A provocative op-ed by a former NZX board member questions whether the NXT growth market has fulfilled its promise. Since its launch a decade ago, NXT was meant to be a stepping stone for SMEs to join the main board. However, the author notes that only 34% of NXT graduates have successfully uplisted, while others languish with illiquid trading.
In response, the NZX response team published a rebuttal letter in the same issue, pointing to recent rule changes allowing dual-class share structures and reduced compliance fees for NXT firms with revenues under $50m.
This debate is vital reading for any entrepreneur considering a public listing in New Zealand.
In a rare, unfiltered conversation, the CEO of NZX sits down with the magazine’s editorial board to discuss the future of the exchange.
Key revelations from Issue 101 include:
The CEO specifically addresses the "elephant in the room"—the decline in retail trading volume post-pandemic. The solution, according to the interview, lies in financial literacy, which the magazine supports via its "Schools of Investment" series. nzx magazine new zealand issue 101
Do not sell your NZX 50 core. Instead, do this with new contributions:
The cover of Issue 101 features a striking graphic of a compass superimposed over the Southern Alps, signalling the theme: Navigating Volatility.
The lead article argues that New Zealand equities are currently trading at a discount to their historical P/E averages. Unlike the exuberance seen in US tech stocks, the NZX 50 Gross Index has shown a "grind" recovery. Issue 101 posits that the divergence between GDP headwinds and corporate earnings (specifically from the dairy and logistics sectors) presents a unique entry point for long-term investors.
Senior analysts quoted in the magazine note that the market has already priced in a "hard landing" that has not yet materialized. For subscribers, the key takeaway is a shift in focus from growth-at-all-costs to dividend resilience—a theme echoed throughout the issue.
The back-page editorial (a prestigious spot in NZX Magazine) makes a radical proposal: the introduction of fractional ownership of NZX-listed real estate and fine wine (via the NZX Wine Index). A provocative op-ed by a former NZX board
The argument posits that with the median house price in Auckland still hovering near $1 million, the average renter cannot afford property diversification. The author suggests that the NZX should facilitate a "BrickX-style" platform for commercial property trusts (like Precinct Properties). This would allow subscribers to buy $50 slices of downtown office space. While speculative, this editorial has generated the most letters to the editor in Issue 101’s history, highlighting a demand for accessible assets.

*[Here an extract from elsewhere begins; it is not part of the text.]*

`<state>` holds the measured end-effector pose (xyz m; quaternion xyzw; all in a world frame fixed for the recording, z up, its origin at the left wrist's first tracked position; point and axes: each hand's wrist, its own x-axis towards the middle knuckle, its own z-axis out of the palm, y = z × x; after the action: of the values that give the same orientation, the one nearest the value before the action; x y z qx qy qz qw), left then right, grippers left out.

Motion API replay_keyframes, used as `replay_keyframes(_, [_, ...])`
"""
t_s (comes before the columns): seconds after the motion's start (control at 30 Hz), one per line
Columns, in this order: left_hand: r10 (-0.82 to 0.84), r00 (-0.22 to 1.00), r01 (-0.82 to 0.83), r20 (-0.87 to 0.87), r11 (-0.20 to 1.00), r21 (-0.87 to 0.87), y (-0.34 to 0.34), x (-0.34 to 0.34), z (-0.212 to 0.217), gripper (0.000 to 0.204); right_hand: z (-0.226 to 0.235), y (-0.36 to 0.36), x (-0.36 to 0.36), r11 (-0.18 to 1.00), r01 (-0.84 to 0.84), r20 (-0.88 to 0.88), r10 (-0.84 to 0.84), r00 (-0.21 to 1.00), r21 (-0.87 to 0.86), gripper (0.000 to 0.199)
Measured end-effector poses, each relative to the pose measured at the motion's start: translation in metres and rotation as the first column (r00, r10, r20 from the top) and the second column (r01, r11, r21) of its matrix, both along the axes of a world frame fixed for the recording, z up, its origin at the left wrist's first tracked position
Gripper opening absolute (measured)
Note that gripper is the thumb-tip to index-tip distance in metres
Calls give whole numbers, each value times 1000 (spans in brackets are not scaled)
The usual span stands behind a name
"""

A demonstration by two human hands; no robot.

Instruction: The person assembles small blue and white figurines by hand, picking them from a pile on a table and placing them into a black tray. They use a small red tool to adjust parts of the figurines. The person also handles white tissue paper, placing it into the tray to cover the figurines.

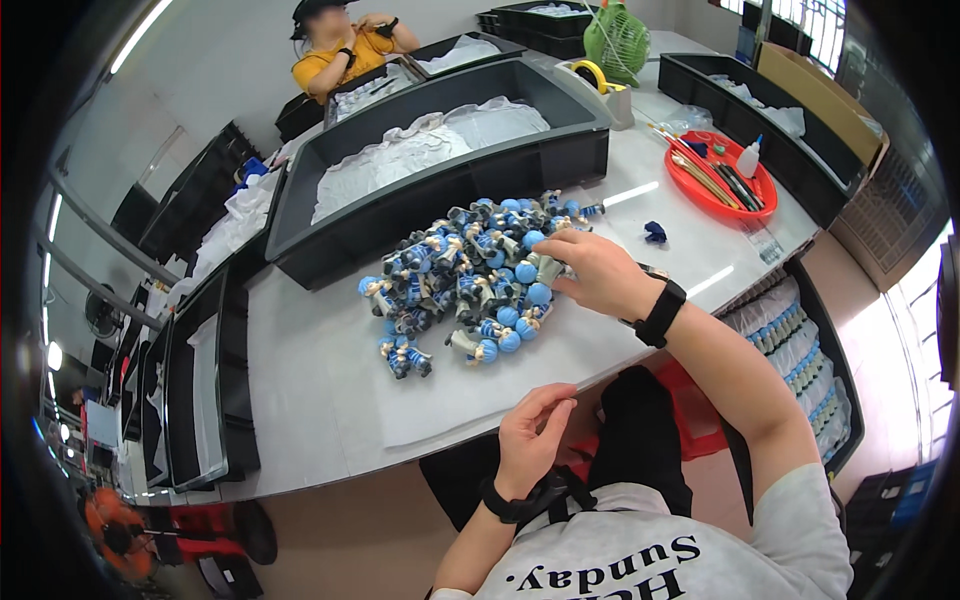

Turn to page 42 of the latest NZX Companies Handbook. The "NZX 101 to 150" (the next 50 stocks by market cap) are the engine room of the real economy. These aren't speculative micro-caps; they are profitable, cash-flow-positive businesses that are simply too small for the big Australian fund managers to notice.
Three "Smarter 100" picks for Issue 101:
GREENFLEET (GFL) – Price: $1.12 | Yield: 0% (growth)
COOKS COFFEE (CCC) – Price: $0.89 | Yield: 6.2% (unimputed) In a rare, unfiltered conversation, the CEO of
Opening the pages of Issue 101, the first thing that strikes you is the visual tone. NZX has evolved from a utilitarian trade news sheet into a glossy, design-forward lifestyle-business hybrid.
The cover story of Issue 101 focuses on Resilience in the Supply Chain. It’s a topic that has been beaten to death in boardrooms, but NZX manages to freshen it up. Rather than focusing solely on shipping rates and container shortages (though those are present), the cover features a profile of a coastal shipping operator. The imagery moves away from stock photos of cargo ships and toward the gritty, salt-of-the-earth reality of the Kiwi maritime worker.
It sets the tone immediately: this is an industry built on people, not just spreadsheets.
The magazine also introduces a new quarterly feature called “NZX Insider Sentiment” – a proprietary survey of company directors on capital allocation plans.